• _Work task_
Nothing but the lines from the start of the records through the line that contains "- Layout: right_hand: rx" is to be copied, and each is to be copied exactly.

• _Source records_
§
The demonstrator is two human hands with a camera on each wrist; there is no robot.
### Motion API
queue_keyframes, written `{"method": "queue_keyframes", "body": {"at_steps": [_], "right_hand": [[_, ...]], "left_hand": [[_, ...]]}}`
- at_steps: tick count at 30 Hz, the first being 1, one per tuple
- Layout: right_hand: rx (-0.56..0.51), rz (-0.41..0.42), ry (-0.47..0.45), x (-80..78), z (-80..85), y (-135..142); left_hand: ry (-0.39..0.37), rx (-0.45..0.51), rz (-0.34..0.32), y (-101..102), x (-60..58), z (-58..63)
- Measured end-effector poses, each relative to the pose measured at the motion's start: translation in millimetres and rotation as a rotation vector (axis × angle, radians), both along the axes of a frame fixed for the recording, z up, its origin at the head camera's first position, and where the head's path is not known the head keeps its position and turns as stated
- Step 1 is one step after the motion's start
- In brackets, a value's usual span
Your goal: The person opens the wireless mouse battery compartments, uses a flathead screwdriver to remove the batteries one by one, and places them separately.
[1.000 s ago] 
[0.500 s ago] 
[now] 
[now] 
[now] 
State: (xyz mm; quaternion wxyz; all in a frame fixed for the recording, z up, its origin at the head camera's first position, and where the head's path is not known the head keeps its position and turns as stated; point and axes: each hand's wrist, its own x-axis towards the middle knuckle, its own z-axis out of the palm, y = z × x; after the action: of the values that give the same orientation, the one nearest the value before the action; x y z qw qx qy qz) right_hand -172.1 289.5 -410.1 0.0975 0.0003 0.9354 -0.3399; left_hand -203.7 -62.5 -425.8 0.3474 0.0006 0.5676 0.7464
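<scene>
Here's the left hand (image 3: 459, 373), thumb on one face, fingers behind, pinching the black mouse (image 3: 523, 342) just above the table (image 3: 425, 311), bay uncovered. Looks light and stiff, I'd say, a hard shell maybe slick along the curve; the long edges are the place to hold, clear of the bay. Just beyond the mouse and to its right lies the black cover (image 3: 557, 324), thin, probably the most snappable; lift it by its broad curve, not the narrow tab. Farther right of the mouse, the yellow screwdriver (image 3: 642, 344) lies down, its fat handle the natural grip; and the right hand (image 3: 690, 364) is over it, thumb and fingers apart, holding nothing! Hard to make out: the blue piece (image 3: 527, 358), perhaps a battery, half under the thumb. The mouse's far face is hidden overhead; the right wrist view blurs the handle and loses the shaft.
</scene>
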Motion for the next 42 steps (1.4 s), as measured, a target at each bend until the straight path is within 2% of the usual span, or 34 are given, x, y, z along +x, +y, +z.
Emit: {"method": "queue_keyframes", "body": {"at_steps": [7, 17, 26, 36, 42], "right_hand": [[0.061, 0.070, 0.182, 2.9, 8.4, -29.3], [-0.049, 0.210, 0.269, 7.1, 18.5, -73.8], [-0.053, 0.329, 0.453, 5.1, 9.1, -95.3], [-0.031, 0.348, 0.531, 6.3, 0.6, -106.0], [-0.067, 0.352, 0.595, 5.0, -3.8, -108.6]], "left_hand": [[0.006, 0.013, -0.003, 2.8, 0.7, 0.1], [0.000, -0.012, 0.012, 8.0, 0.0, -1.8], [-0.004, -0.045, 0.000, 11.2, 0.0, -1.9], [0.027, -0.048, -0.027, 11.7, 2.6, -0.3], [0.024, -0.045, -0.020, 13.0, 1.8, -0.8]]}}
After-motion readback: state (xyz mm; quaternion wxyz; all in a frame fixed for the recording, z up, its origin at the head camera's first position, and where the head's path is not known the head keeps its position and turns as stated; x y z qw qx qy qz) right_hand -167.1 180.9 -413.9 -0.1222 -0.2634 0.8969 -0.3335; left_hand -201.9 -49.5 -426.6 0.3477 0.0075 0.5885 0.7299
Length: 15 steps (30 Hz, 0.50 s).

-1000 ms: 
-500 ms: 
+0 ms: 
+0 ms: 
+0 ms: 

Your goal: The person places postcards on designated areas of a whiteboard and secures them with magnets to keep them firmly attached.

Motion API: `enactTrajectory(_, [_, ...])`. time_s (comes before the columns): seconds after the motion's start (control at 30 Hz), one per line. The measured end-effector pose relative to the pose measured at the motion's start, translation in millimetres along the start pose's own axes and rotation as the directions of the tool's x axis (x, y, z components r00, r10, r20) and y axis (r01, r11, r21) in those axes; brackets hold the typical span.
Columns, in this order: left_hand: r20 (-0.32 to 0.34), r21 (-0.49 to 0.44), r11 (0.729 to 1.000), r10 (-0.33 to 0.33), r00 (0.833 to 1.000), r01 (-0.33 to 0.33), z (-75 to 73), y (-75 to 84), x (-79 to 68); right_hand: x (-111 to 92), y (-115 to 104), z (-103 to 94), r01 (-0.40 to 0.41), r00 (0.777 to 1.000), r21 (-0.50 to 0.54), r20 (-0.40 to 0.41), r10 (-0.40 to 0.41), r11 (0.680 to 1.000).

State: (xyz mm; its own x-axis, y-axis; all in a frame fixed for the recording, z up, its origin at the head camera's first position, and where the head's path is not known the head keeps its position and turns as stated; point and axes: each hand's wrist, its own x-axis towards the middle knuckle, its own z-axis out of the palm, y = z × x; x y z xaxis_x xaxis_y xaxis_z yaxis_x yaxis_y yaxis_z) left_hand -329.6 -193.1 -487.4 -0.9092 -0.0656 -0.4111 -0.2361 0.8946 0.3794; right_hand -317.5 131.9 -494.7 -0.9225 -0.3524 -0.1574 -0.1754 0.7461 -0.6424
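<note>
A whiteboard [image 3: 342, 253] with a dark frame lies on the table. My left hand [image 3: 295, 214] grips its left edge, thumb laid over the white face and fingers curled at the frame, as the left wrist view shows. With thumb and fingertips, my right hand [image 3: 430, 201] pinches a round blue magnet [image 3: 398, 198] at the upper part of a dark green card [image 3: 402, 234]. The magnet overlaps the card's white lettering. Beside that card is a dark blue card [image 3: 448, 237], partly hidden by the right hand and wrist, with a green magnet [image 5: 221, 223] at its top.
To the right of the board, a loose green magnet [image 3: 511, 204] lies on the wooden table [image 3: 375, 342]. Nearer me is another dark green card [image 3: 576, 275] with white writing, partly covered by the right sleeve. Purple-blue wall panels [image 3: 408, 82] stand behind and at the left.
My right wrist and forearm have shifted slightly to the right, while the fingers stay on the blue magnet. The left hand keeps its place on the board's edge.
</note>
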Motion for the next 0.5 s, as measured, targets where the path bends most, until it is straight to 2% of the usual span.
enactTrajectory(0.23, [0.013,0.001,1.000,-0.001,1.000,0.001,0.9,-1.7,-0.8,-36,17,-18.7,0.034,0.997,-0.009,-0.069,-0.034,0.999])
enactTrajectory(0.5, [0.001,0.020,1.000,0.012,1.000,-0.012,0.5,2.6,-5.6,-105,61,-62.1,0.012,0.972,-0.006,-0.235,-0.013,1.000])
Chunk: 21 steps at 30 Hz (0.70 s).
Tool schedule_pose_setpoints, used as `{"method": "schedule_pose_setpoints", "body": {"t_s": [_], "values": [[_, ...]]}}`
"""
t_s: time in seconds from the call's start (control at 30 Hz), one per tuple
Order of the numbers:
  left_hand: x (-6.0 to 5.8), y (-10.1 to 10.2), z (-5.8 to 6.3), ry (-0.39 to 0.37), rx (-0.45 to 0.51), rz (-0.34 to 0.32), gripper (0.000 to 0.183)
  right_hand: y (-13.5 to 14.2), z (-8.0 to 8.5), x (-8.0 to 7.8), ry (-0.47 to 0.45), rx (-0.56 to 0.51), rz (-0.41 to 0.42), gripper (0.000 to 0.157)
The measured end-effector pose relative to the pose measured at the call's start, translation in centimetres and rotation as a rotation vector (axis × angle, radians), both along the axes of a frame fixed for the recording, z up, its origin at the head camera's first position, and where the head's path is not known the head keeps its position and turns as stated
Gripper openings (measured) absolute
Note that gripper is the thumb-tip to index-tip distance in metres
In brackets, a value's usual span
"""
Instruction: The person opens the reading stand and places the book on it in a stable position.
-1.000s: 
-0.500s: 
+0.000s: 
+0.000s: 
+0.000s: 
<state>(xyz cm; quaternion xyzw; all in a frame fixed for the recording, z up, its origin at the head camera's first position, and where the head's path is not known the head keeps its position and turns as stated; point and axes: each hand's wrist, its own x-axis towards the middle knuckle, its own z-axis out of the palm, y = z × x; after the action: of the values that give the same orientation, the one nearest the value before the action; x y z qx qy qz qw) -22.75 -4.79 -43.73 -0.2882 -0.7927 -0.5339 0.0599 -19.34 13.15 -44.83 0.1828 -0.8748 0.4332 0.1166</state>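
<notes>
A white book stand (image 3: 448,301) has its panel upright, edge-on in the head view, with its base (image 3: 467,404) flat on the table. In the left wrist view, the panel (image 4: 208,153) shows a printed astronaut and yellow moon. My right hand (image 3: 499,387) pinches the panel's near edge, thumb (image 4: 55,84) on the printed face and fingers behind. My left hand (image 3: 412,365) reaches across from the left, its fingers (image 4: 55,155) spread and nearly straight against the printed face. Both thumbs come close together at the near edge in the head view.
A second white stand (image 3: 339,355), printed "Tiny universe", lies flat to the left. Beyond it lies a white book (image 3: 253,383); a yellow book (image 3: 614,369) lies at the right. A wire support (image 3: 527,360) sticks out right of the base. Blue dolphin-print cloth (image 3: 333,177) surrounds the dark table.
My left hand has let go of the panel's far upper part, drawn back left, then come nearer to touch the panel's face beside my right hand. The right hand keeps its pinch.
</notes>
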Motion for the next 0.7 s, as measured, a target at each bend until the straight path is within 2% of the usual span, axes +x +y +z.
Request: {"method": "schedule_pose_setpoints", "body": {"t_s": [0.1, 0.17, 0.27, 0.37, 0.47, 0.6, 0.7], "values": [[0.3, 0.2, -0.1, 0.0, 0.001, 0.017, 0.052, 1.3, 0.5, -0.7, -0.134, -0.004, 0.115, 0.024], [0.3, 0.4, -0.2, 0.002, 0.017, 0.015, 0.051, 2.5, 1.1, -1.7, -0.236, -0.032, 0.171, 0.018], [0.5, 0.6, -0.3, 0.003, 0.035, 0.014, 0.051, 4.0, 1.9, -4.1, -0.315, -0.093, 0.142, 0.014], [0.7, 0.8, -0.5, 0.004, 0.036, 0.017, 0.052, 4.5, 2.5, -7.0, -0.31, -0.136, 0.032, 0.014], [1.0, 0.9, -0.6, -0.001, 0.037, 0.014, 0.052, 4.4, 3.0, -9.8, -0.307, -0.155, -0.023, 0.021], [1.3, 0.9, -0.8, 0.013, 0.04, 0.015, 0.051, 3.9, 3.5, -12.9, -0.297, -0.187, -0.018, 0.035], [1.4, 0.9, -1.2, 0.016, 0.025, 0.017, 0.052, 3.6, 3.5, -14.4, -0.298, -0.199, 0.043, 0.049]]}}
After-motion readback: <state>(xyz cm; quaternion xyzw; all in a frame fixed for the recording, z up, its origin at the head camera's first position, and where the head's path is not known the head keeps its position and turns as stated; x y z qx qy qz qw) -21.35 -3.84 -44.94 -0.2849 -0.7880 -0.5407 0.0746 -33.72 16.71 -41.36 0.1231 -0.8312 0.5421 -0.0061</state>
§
• _Written response_
The demonstrator is two human hands with a camera on each wrist; there is no robot.
### Motion API
queue_keyframes, written `{"method": "queue_keyframes", "body": {"at_steps": [_], "right_hand": [[_, ...]], "left_hand": [[_, ...]]}}`
- at_steps: tick count at 30 Hz, the first being 1, one per tuple
- Layout: right_hand: rx (-0.56..0.51), rz (-0.41..0.42), ry (-0.47..0.45), x (-80..78), z (-80..85), y (-135..142); left_hand: ry (-0.39..0.37), rx (-0.45..0.51), rz (-0.34..0.32), y (-101..102), x (-60..58), z (-58..63)

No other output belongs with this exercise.